> What you should do
After locating "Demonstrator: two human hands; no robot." in the listing below, copy that line and each one after it exactly, ending with the line that has "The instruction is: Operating".
++++
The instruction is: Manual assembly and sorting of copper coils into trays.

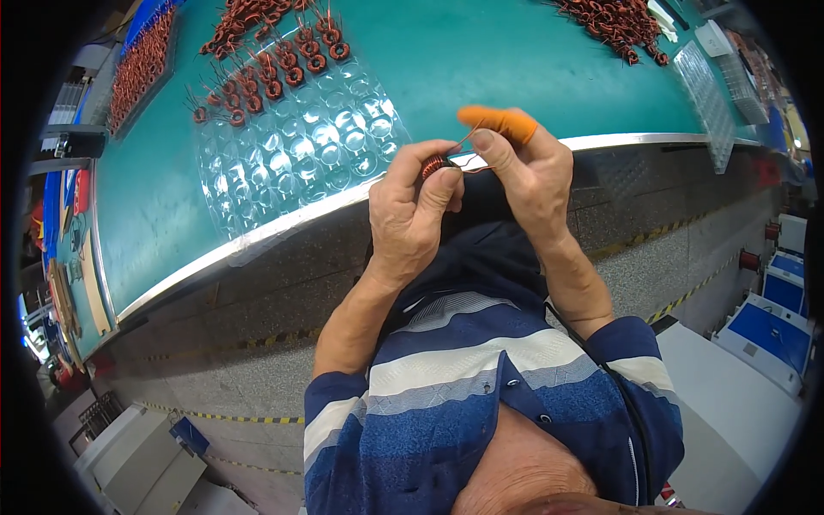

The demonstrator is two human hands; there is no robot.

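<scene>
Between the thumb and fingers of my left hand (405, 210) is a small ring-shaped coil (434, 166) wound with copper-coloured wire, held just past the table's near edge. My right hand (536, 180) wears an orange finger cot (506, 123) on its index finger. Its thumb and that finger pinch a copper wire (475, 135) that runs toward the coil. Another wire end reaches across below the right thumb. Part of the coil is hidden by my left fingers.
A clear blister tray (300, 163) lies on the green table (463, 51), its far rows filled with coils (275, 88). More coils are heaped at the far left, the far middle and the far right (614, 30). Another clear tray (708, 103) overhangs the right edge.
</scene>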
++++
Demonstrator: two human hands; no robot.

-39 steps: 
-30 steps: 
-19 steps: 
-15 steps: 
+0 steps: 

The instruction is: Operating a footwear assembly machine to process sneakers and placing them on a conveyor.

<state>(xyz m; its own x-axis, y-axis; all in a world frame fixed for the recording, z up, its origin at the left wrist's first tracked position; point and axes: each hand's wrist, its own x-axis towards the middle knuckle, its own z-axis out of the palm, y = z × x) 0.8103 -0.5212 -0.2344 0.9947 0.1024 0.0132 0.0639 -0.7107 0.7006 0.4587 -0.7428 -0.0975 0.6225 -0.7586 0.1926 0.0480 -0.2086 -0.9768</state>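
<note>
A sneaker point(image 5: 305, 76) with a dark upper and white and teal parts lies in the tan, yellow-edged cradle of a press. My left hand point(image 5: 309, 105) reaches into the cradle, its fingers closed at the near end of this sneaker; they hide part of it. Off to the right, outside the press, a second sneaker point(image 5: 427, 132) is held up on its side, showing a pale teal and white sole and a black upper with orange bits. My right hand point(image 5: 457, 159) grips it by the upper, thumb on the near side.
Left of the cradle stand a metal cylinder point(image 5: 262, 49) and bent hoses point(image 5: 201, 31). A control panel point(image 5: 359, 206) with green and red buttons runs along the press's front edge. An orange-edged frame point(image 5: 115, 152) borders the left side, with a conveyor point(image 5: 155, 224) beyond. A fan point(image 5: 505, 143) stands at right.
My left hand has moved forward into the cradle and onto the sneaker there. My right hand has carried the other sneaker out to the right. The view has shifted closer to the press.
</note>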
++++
> Reply
Demonstrator: two human hands; no robot.

-39 steps: 
-30 steps: 
-19 steps: 
-15 steps: 
+0 steps: 

The instruction is: Operating a footwear assembly machine to process sneakers and placing them on a conveyor.

The work on this exercise has been completed.